It's a nice little home-made comic. It's not professional, but it's got work put into it. It's one of those comics that in it's first few years is "interesting", but when it hits year 6 or 7, if it makes it that far, it's one of the best-known comics out there. Really, it's got no glaring flaws. Just needs stronger art, stronger story, just an overall bump up to professionalism-like status so to say, and it would do great.


----------



## Corto (Aug 19, 2009)

Fluory said:


> Why doesn't anyone ever write a story about characters who weren't made fun of in high school.


I can actually defend that. There's two points to it:
1- Authors normally want characters the readers can relate to and, well, for the most part the "popular guys" in school don't like comics, especially furry ones. Just a blatant generalization on my part, but whatever.
2- Readers like to root for the underdogs, the lil' guy with problems that he must overcome. Reading a comic or making a movie or whatever about a guy that's popular, has money, lots of friends, etc just wouldn't be interesting unless you were to go the extra mile and make him a complete fuckup in his personal life (like he's popular at school but his mother is dead and his dad is a war veteran that likes to hit his son or something like that) or if you make a porno where character development just isn't important.


----------



## SammyFox (Aug 19, 2009)

Fluory said:


> Why doesn't anyone ever write a story about characters who aren't stereotypical furries?


fix'd.


----------



## AshleyAshes (Aug 19, 2009)

SammyFox said:


> fix'd.


 
Don't forget ripping off X-Men.  Furries LOVE to do that when humans live with furries.


----------



## SammyFox (Aug 19, 2009)

AshleyAshes said:


> Don't forget ripping off X-Men.  Furries LOVE to do that when humans live with furries.

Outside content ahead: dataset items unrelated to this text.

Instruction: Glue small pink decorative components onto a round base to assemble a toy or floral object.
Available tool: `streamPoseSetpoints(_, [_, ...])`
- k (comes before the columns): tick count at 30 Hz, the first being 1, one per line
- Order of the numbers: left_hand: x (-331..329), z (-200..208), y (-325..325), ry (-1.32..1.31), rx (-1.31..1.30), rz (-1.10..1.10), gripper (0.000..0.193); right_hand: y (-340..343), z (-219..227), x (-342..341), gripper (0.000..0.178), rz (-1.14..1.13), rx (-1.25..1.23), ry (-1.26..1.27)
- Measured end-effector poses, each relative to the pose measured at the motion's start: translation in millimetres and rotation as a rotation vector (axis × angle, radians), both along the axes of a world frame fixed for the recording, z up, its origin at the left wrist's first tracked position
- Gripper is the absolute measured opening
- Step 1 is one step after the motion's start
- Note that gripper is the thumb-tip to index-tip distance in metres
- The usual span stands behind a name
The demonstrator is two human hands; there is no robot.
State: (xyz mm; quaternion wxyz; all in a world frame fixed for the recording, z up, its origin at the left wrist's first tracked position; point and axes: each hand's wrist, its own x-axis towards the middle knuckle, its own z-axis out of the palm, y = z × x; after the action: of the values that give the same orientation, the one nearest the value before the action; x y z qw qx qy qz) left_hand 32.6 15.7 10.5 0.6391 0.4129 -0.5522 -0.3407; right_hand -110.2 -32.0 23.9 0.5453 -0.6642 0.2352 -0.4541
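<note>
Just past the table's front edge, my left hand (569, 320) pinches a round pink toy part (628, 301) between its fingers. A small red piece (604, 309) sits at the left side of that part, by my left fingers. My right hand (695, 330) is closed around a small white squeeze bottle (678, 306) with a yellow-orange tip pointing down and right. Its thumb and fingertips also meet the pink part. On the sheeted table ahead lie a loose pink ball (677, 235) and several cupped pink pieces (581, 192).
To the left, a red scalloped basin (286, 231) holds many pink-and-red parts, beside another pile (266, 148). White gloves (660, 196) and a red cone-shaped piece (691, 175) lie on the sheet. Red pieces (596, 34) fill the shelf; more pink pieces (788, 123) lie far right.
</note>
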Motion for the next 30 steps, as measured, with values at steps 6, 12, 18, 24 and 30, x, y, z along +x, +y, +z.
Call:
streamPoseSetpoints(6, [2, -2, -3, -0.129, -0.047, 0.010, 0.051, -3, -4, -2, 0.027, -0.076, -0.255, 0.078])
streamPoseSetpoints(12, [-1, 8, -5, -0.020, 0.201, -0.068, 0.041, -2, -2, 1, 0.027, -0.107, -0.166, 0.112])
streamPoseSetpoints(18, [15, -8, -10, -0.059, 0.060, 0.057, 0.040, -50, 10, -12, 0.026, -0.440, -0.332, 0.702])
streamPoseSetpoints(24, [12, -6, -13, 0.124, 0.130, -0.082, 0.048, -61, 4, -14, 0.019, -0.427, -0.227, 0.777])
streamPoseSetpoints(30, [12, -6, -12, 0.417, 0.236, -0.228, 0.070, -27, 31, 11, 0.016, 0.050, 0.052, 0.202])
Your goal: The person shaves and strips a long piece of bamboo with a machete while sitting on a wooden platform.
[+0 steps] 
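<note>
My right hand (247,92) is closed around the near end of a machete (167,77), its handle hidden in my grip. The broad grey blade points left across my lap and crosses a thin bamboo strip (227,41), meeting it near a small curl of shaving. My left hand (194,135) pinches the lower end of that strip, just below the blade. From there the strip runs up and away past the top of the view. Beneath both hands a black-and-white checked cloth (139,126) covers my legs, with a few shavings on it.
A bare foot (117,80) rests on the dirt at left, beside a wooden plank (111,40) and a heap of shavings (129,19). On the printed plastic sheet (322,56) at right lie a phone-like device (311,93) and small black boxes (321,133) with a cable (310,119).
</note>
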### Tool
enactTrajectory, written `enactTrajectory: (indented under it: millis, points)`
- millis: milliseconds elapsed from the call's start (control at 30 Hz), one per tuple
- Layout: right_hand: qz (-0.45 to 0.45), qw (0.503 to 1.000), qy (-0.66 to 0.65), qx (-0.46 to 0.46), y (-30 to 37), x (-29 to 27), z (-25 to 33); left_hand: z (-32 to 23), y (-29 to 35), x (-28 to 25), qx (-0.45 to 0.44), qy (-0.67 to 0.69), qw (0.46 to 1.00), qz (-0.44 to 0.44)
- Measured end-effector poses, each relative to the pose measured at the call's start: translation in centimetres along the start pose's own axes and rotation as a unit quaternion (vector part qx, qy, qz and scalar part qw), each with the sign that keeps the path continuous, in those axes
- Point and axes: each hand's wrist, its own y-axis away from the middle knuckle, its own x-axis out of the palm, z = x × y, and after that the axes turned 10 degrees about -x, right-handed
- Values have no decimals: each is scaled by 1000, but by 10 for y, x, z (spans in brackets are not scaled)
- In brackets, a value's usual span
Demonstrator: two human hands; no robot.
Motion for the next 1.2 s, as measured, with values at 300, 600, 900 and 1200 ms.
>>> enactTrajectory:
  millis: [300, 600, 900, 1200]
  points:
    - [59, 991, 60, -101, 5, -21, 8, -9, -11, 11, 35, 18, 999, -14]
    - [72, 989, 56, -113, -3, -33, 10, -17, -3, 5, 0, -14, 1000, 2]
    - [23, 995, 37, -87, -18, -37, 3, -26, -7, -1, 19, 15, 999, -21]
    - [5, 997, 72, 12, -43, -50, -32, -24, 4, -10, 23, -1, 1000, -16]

don't forget the porn, the angst and the failed attempts at humor!


----------



## I am a communist (Aug 21, 2009)

Thank you for this thread, as I now know that this comic is complete shit and I will never waste time reading it.

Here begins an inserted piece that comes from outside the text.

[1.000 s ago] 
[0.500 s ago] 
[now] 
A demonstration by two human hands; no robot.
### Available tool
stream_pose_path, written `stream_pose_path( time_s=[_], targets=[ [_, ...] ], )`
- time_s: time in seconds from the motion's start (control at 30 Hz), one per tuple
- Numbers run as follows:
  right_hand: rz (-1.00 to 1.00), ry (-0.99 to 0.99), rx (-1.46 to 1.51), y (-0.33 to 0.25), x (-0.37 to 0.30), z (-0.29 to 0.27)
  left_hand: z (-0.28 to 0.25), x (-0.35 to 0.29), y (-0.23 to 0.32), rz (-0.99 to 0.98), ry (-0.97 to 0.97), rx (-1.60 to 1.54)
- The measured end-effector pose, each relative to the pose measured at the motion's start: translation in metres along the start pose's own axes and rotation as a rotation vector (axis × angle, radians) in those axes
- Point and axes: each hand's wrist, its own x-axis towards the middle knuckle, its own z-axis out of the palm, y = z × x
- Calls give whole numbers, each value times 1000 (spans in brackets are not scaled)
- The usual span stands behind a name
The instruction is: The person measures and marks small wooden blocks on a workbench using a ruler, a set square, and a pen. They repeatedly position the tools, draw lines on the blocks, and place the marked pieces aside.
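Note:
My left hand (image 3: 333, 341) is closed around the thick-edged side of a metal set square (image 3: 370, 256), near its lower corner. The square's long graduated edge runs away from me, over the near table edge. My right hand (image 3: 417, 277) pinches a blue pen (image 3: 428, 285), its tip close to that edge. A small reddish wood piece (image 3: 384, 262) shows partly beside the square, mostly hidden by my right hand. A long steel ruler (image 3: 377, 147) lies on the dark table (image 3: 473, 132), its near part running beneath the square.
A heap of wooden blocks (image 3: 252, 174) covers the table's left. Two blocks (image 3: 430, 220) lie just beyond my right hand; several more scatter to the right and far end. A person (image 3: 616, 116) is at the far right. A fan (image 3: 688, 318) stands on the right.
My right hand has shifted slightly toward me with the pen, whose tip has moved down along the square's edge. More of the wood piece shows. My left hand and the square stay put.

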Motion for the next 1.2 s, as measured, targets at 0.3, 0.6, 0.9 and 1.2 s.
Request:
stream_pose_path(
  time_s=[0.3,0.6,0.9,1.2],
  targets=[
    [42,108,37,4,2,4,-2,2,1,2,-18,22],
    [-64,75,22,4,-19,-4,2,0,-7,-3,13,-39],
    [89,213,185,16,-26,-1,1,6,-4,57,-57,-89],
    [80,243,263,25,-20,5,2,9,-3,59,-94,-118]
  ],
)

I mean some of the plot points I've picked up from this thread are just.... what...


----------



## Ty Vulpine (Aug 21, 2009)

I am a communist said:


> Thank you for this thread, as I now know that this comic is complete shit and I will never waste time reading it.
> 
> I mean some of the plot points I've picked up from this thread are just.... what...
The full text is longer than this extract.